My friend Jenn and I discovered Tales of the City one summer in the early 80s in Connecticut. Little did I know then that just a few years hence I’d be moving to San Francisco for my own grand adventure. Having read the first few books, SF felt like home to me before I even got there. Armistead Maupin is a great tour guide, having introduced me to new places in the world, and in the heart. I sent Armistead a note on Facebook a few years ago, just to say thank you for Tales, what a touchstone his work was for me as a gay man without too many role models. He rewarded me by ‘friending’ me on FB, which was wonderful. Now that I’ve pulled the plug on FB, that lovely connection has been cut. I shall have to find a new way to stalk him keep in touch.

AM Lib2

I don’t know if tonight counted as “meeting” my hero; this is as close as I got in the cozy Mark Taper Auditorium at the Central Library in downtown LA. When they opened it up to questions from the audience, there weren’t many takers, so I raised my hand, grabbled the mic, and asked him if he was aware of anyone writing a 21st century version of Tales.
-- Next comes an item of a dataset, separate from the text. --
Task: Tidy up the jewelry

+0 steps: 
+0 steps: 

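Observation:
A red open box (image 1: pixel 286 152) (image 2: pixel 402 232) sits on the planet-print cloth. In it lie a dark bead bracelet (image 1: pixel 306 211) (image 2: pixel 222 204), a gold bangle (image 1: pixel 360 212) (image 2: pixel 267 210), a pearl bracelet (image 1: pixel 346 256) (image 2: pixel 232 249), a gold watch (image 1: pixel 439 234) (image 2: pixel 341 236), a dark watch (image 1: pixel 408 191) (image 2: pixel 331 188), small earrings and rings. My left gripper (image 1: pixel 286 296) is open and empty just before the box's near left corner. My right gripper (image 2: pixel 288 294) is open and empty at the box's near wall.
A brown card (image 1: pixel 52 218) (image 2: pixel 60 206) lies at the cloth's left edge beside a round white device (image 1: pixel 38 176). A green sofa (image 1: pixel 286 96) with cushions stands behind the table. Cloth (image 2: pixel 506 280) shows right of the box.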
He started talking about a woman married to a vicar in Lynchsomethingorothershire in England… But I wasn’t really following. I was a little lost in the moment of having this brief chitchat with Armistead bloody Maupin!

I had purchased the book in advance, and planned to have him inscribe it… but by the time I got out to the lobby, the book-signing line looked like a literary Black Friday. I decided to give it a miss. So I walked out into the cool, drizzly night (yes, it almost rained in LA today) and snapped some downtowny pics for a future post.

Now comes the bittersweet choice that faces every fan of Armistead Maupin every time he publishes a new Tales book: Do I devour it in one sitting? or savor each chapter like a course in a 3-Michelin-starred meal? or do I put it away to draw out the anticipation… just a little… while… longer? Ugh. (I’m pretty sure this dilemma won’t persist beyond this weekend.)

And then, it may be time to revisit the series from book the first. My favorite stretch of Memory Lane is where it intersects with Barbary Lane in Maupin’s Tales of the City.

BarbaryLane

Armistead Maupin and his Tales of the City make me happy.